Но нынче это чужая Москва! Словно женщина, побывавшая в руках насильника, она стала другой. Она молчит: уж не слышно людского голоса и смеха. У неё другой взгляд: теперь черны и слепы окна. И запах другой: тянет палёным. То – вездесущая вонь войны, неизменно бьющая в нос во всяком месте, где прокатилась смерть.
Петербуржцу Крыжановскому тоже больно, но не так, как Толстому.
– Ну, наконец, доехали, – слабым голосом провозгласил Франсуа Белье и стал спускаться с лошади. – Хвала графу Лористону[76], разумно определившему нам для постоя госпиталь, не затронутый
Раненый тронул Американца за плечо и выразил надежду на скорую встречу. А затем, опираясь на руку врача, двинулся по направлению к «величественному монументу благотворительности» князя Голицына[77]. Кериак с солдатами скрылись в здании ещё раньше.
– Ну, и что ты, Фёдор, полагаешь об этом Ордене и прочих таинственных глупостях? – спросил Крыжановский, лишь только они с Толстым остались одни.
– Да уж, настоящая загадка. Вначале думал, что французы скудны рассудком, но ошибся. Орден, инициация… Похоже на масонские штучки, – неуверенно ответил Американец.
– Отнюдь! Могу с уверенностью сказать, что ни к какому масонству услышанное отношения не имеет, – возразил Крыжановский. – Идёт сей вывод от реакции Кериака. Стоило разговору коснуться таинственного Ордена, как это ничтожество не на шутку испугался. Масонов же в Европе не боится никто. Да и тайным обществом они зовут себя лишь для проформы: ну, кому не известны имена наших доморощенных масонов? Членство в ложе не мешает им, однако, крепко бить французов. Сам светлейший князь Михайла Илларионович Кутузов в молодости состоял в масонах. А Беннигсен! Да большего, чем он, патриота во всём Отечестве не сыскать.

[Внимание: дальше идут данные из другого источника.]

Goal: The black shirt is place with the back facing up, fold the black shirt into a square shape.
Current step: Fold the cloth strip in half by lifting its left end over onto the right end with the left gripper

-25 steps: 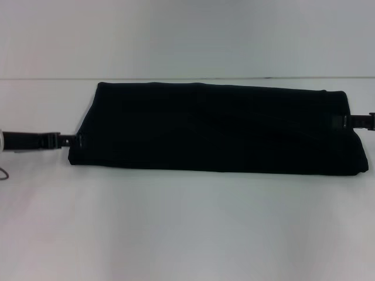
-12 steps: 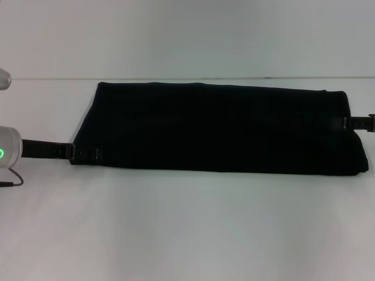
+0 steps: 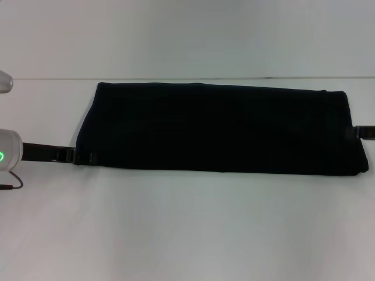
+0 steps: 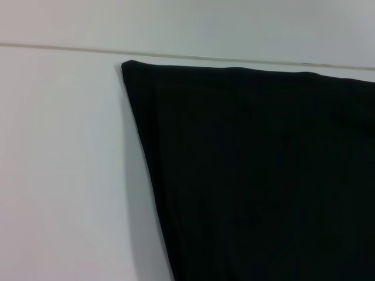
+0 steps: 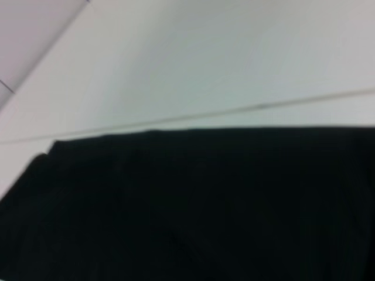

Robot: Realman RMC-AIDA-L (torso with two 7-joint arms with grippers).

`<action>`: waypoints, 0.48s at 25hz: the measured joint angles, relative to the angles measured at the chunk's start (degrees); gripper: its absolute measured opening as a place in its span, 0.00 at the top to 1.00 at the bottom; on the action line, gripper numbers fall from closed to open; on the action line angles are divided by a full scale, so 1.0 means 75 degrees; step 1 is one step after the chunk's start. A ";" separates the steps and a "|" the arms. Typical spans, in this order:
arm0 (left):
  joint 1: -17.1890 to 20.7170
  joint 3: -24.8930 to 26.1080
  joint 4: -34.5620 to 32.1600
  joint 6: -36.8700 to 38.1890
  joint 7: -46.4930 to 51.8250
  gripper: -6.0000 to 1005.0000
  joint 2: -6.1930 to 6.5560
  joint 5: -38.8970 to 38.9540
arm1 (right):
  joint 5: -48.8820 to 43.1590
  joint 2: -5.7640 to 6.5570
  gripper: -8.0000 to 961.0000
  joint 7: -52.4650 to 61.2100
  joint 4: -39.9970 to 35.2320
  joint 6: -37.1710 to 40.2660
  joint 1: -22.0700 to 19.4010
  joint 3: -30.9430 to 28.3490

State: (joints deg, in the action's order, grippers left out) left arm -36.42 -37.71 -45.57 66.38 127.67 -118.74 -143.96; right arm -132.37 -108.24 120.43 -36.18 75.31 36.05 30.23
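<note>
A white table (image 3: 187, 228) carries everything. At its left end, the left gripper (image 3: 82, 157) meets the black shirt (image 3: 220, 129); whether it grips cannot be told. The shirt's long band runs left-right. At the right end, the right gripper (image 3: 358, 133) is equally unclear. Folding squarely probably needs edges aligned.

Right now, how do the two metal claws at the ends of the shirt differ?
The left gripper reaches onto the near-left corner of the black shirt, most of its arm showing; the right gripper just meets the right edge, barely in view. Both are slim, black and low over the white table.
</note>
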 joint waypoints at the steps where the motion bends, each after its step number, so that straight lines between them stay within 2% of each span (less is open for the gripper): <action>1: -0.0002 0.0000 0.0003 0.0001 -0.0001 0.26 0.0000 -0.0001 | -0.0151 0.0016 0.25 0.0103 -0.0003 0.0003 -0.0015 0.0001; 5: -0.0028 0.0000 0.0065 -0.0018 -0.0021 0.32 0.0007 -0.0001 | -0.0497 0.0042 0.25 0.0281 -0.0009 -0.0005 -0.0063 -0.0004; 7: -0.0034 0.0000 0.0089 -0.0026 -0.0035 0.59 0.0017 -0.0001 | -0.0597 0.0042 0.26 0.0345 -0.0004 -0.0035 -0.0085 -0.0015; 12: -0.0035 0.0000 0.0100 -0.0032 -0.0069 0.78 0.0022 -0.0009 | -0.0684 0.0035 0.29 0.0404 0.0056 -0.0124 -0.0096 -0.0021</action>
State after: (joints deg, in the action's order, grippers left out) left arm -36.68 -37.71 -44.82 66.14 127.15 -118.58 -144.03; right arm -137.50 -107.97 123.46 -35.77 74.38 35.33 30.07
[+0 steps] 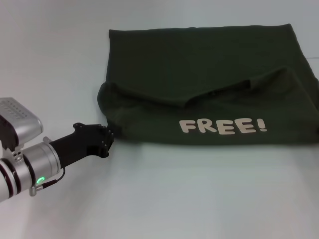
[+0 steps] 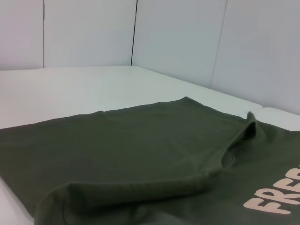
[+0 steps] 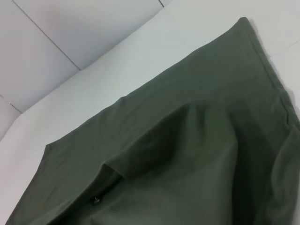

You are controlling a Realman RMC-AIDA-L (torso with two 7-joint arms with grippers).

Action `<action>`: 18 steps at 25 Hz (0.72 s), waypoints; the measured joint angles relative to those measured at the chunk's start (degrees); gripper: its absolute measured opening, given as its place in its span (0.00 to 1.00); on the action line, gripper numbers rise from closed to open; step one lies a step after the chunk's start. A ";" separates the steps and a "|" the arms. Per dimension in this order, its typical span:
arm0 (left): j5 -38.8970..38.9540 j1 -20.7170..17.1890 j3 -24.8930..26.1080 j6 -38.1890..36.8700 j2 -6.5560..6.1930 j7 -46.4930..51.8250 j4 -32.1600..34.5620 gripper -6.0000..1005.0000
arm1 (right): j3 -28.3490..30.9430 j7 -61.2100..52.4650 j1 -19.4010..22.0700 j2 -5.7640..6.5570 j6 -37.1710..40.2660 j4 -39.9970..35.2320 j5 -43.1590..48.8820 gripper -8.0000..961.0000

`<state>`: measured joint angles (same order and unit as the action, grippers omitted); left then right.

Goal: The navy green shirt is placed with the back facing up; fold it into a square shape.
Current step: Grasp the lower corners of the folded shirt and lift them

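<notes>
The navy green shirt lies across the back right of the white table, its near part folded up over itself so that pale "FREE!" lettering faces up. A loose ridge of cloth runs across its middle. My left gripper is low at the shirt's near-left corner, its tip right at the cloth edge. In the left wrist view the shirt fills the lower half, with the rounded fold closest. The right wrist view looks down on the shirt from close above. The right gripper shows in no view.
The white table stretches bare in front of and to the left of the shirt. White wall panels stand behind the table. The shirt's right side runs to the head view's edge.
</notes>
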<state>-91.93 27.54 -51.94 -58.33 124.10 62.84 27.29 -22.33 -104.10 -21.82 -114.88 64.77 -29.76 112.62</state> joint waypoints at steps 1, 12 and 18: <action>0.00 -0.12 0.00 0.00 0.00 0.04 0.05 0.01 | 0.03 0.28 0.14 -0.05 0.00 0.02 -0.01 0.02; 0.00 -6.40 0.44 -10.63 -0.28 9.80 7.76 0.01 | 1.22 3.60 3.52 -0.04 11.78 -1.21 -0.10 0.02; -0.47 -11.69 1.16 -17.30 -0.18 16.13 13.17 0.01 | 1.68 4.74 7.10 0.51 18.52 -3.81 0.12 0.02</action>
<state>-92.39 15.85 -50.79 -75.63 123.92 78.98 40.46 -20.65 -99.36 -14.72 -114.37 83.29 -33.57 112.74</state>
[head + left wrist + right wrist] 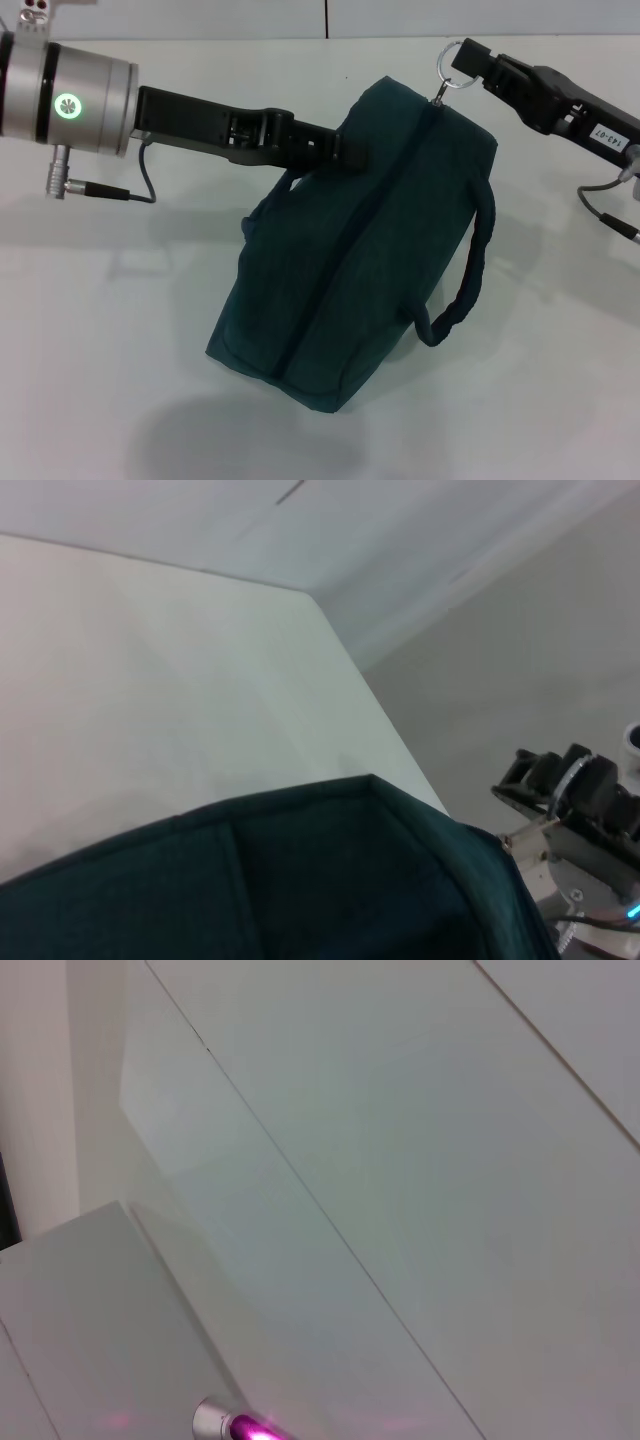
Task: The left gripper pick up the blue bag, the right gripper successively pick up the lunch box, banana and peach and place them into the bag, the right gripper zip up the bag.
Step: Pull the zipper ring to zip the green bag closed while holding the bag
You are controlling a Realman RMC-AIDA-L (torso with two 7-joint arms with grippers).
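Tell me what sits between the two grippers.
In the head view, the blue bag lies between the left gripper and the right gripper, which holds its zipper ring.

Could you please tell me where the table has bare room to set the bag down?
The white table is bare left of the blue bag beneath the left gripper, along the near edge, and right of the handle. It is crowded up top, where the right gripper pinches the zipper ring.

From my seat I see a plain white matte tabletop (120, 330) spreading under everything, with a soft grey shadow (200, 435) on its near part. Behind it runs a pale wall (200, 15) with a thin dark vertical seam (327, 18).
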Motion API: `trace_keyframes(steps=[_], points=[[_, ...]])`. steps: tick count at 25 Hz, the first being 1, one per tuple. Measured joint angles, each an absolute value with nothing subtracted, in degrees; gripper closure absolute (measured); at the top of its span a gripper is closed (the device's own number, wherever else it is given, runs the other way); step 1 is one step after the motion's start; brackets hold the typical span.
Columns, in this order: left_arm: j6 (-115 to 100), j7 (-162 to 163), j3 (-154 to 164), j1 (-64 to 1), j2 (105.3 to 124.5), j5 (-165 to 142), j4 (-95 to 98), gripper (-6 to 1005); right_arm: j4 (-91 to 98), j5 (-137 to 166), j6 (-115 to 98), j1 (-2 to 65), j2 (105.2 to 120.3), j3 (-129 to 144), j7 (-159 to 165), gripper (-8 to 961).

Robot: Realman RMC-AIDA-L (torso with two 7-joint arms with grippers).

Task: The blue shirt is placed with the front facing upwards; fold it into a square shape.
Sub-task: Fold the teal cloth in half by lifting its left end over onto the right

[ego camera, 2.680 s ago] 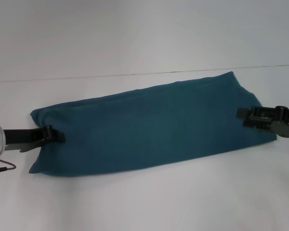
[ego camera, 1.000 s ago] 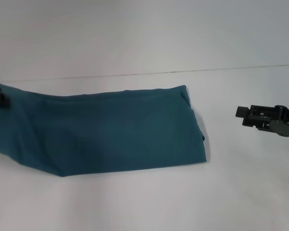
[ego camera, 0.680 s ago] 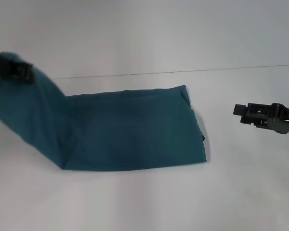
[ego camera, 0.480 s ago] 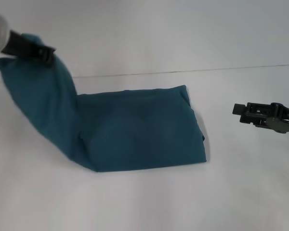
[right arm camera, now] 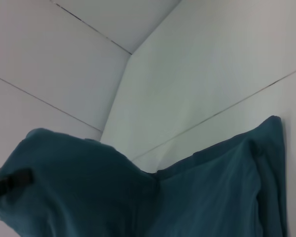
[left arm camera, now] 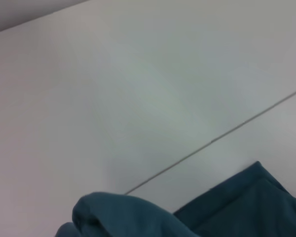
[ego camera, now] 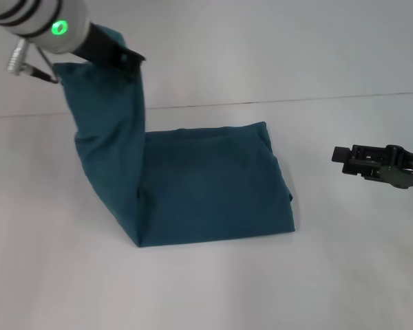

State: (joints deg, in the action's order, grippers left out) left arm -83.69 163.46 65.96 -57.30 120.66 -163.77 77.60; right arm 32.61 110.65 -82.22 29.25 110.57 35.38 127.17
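White surface: we see a pale, matte table (ego camera: 213, 289) filling most of the head view, with a thin dark seam running across it behind the cloth; the same seam shows in both wrist views.

Blue shirt: we find the blue shirt (ego camera: 213, 192) folded into a long dark teal band. Its right part lies flat on the table near the middle of the head view, with a squared far right corner and a slightly rumpled right edge. Its left part is lifted off the table and hangs as a steep, creased column, meeting the flat part at a fold on the near left. No lettering or collar shows on the side we see.

Left arm: we see its silver wrist with a green light at the upper left of the head view, raised well above the table.

Left gripper: we see the left gripper (ego camera: 124, 58) pinching the top end of the lifted cloth, dark fingers closed on the bunched fabric. In the left wrist view we see only a rounded hump of the shirt (left arm camera: 118, 217) close by, and beyond it a flat corner of cloth on the table.

Right gripper: we see the right gripper (ego camera: 341, 155) to the right of the shirt, well apart from it and touching no cloth. Whether its fingers are spread or closed we cannot tell. Its wrist view shows the shirt (right arm camera: 212, 187) on the table and the raised part at the far side.
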Motion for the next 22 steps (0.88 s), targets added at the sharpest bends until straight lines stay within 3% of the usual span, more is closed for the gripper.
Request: trace_keyframes(steps=[4, 13, 22], points=[[-79.0, 163.4, 69.6, -59.7, 120.58, -163.8, 71.1, 920, 32.6, 110.7, -82.0, 29.3, 110.57, 35.4, 127.2, 334], [-70.0, 162.2, 81.0, -63.2, 122.64, -163.8, 63.2, 921, 31.8, 110.7, -81.3, 29.5, 110.50, 35.5, 127.2, 333], [-64.9, 161.8, 85.9, -66.0, 123.41, -163.9, 56.2, 920, 31.8, 110.7, -81.3, 29.4, 110.47, 35.5, 127.2, 333]])
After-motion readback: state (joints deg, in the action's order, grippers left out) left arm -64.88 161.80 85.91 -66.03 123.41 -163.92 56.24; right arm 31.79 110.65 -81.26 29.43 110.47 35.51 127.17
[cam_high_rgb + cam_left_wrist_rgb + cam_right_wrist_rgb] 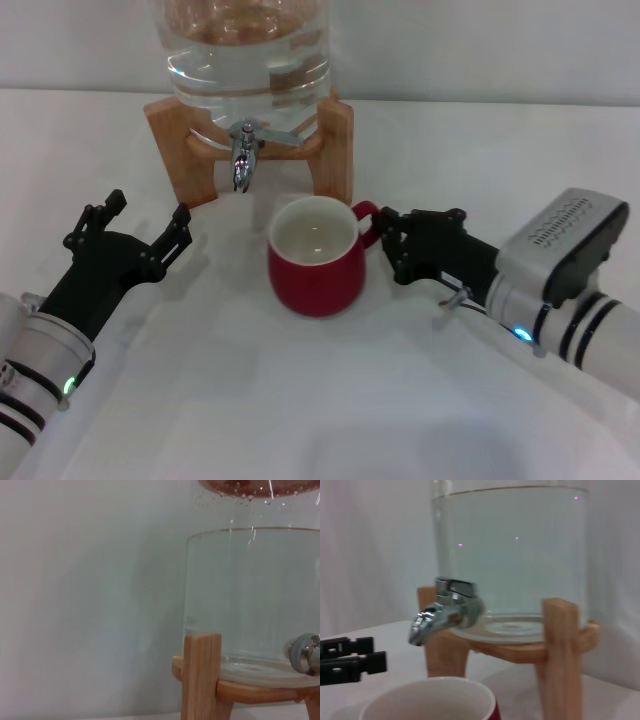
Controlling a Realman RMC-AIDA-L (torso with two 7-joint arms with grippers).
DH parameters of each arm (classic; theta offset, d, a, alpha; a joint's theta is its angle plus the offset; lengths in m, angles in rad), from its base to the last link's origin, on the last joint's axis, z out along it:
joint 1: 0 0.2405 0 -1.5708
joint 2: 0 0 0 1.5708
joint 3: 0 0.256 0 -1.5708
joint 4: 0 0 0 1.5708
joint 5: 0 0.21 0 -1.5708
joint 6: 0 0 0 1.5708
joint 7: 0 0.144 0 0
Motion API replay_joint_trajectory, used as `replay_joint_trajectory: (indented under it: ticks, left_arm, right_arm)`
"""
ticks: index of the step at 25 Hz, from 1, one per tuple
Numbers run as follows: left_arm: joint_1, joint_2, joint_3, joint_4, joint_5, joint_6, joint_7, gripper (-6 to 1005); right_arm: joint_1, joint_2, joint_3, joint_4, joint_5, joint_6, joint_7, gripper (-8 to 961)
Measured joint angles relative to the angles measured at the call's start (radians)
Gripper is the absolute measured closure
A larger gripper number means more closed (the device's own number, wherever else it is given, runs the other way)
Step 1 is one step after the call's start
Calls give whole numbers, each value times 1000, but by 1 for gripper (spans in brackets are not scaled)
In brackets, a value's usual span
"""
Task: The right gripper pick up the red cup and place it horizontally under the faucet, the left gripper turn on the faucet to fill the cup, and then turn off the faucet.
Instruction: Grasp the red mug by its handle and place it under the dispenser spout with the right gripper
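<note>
The red cup [315, 268] stands upright on the white table, just in front and to the right of the faucet [243, 150], whose spout points down beside the cup's rim rather than over it. My right gripper [388, 243] is at the cup's right side, shut on its red handle. The cup's cream rim shows in the right wrist view [430, 697], below the faucet [445, 612]. My left gripper [148, 208] is open and empty, left of the cup and in front of the stand's left leg. It also shows in the right wrist view [376, 654].
The clear water jar [250, 50] sits on a wooden stand [338, 140] at the back of the table. The left wrist view shows the jar [250, 595], a stand leg [201, 675] and the faucet's base [306, 652]. A white wall is behind.
</note>
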Motion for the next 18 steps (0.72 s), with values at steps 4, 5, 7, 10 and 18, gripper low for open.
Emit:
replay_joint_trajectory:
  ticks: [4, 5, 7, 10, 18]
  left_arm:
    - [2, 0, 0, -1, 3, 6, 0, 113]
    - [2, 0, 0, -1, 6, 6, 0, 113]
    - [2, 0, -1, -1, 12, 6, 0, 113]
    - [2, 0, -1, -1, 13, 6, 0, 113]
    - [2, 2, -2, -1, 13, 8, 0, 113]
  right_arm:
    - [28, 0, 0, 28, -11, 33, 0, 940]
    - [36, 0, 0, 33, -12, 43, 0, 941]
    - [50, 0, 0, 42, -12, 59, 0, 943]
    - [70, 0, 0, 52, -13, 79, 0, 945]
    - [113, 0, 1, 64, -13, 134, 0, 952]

– Пожалуй, соглашусь относительно Ордена, – заявил Толстой. – Тут ты прав: это не масоны, а нечто более вредоносное. Да и Главнокомандующий наш, как известно, давно утратил интерес к подобным шалостям. Но насчёт Беннигсена лелею иную точку зрения. Почтеннейший Леонтий Леонтьевич снискал славу горячего и упорного сторонника генерального сражения с французом. А не к тому же стремится и Бонапарте?
От столь неожиданной и наглой извращённости ума Максим просто опешил и не нашёлся с ответом. Фёдор же предпочёл не дразнить собеседника дальнейшими нападками на уважаемого генерала, и попытался повернуть разговор к иному:
– Как бы то ни было, друг Максимус, у нас на руках нет ничего стоящего, кроме догадок. Вот доберёмся до пресловутого «генерала-поляка», его и попросим любезно всё разъяснить.
– А меня ты какого дьявола выставил поляком? – возопил не остывший от спора Крыжановский, лишь только граф неосторожным словом напомнил о своей возмутительной импровизации. – А ну, как на аванпостах повстречались бы истинные ляхи? Я же на их языке не связал бы и двух слов! У меня польская кровь лишь в третьем поколении!
– Кто знал, – пожал плечами Толстой, – да, собственно, ты и без встречи с поляками чуть не провалил всё дело. Впредь следи за лицом, оно у тебя – как раскрытая книга. Хорошо, что французы попались не умеющие читать таких книг.
– Да, уж! Ни в лазутчики, ни в комедианты я точно не гожусь, за полным отсутствием таланта, – насупился Максим.
– Ну, будет, будет! Смертельно хочется спать, а у нас дело не кончено! – граф зевнул, широко раскрыв бесстыдный рот. – Предлагаю тебе вот что: у меня в Лоскутном ряду верные людишки имеются. Они всю подноготную расскажут – что по Москве делается, и где какой французский военачальник стоит. А понадобится, так и проведут, куда попросим. Тайными путями.